When I got home that night I sat in my car trying to brace myself to face Estelle. The thing that finally coaxed me out was a text from her telling me my food was getting cold. I walked inside and tried to pretend that everything was completely normal and I didn't just make my life more complicated than it already was. The act lasted for the thirty seconds it took me to walk from the front door into our kitchen. "What the fuck is up with you tonight?"

"What do you mean?" I said, my voice two octaves higher than usual.

"Stop trying to hide it, I know you too well." She said as she got her own food together. "Did something happen with Chris?"

With my back still facing her, I took a deep breath and came out with it. "I kissed Chris."

She was silent for a while before she sighed. "Oh boy."

"Is that all you have to say?" I asked, turning back around to face her.

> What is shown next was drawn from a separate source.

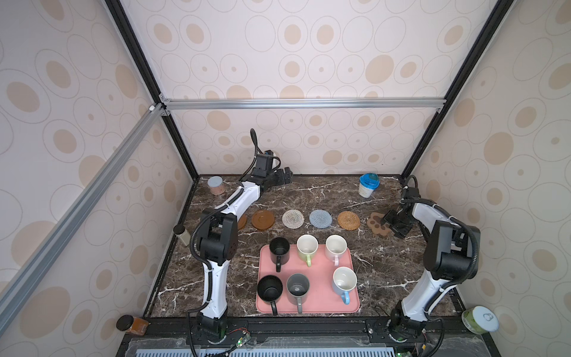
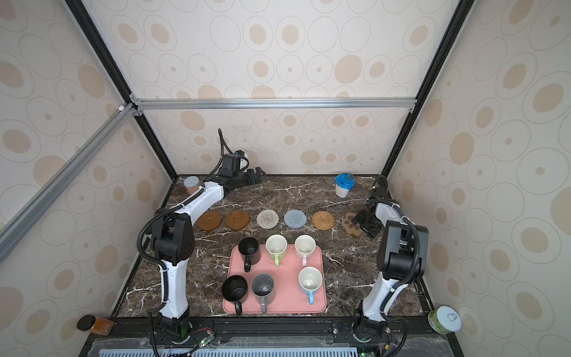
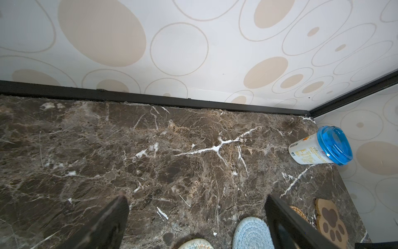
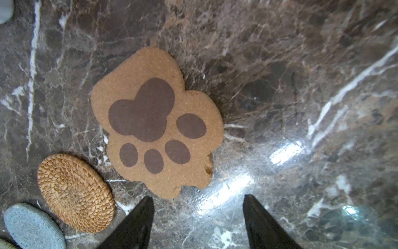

"I mean, I don't really know what you want me to say about it." She said. "Did it mean something to you?"

I opened my mouth to respond but shut it before I could say anything. I didn't want it to mean anything. I had spent this much time trying to convince myself that I no longer had feelings for Chris and I didn't want to admit that I was deluding myself. All the time we were spending together under the guise of just being friends was really just me trying to spend as much time with him as possible without being honest with myself. I hesitated again before I finally spoke. "I think it did." She turned away from me but not before I could see her smiling. "Why are you smiling about this? I just majorly fucked up."

"I'm just glad you've finally owned up to it." She said. "You haven't been acting the same since you and Chris broke up. And no matter how much you pretend to like Adam it's pretty obvious that you have never felt about him the way you do about Chris."

I sighed and leaned against the counter. "I really hate it when you're right." I said.

"You might hate me a little more after this, but you've got to talk to Adam now."

I buried my head in my hands. "Oh god, I didn't even think about that. How could I not think about that!" I shouted through my hands. "I'm such an awful person."

Estelle put her arm around my shoulder to comfort me. "You're not a bad person. Everyone makes mistakes and this one really isn't the worst in the grand scheme of things. But you do need to talk to Adam and tell him the truth. Be honest and say you don't want to be together anymore."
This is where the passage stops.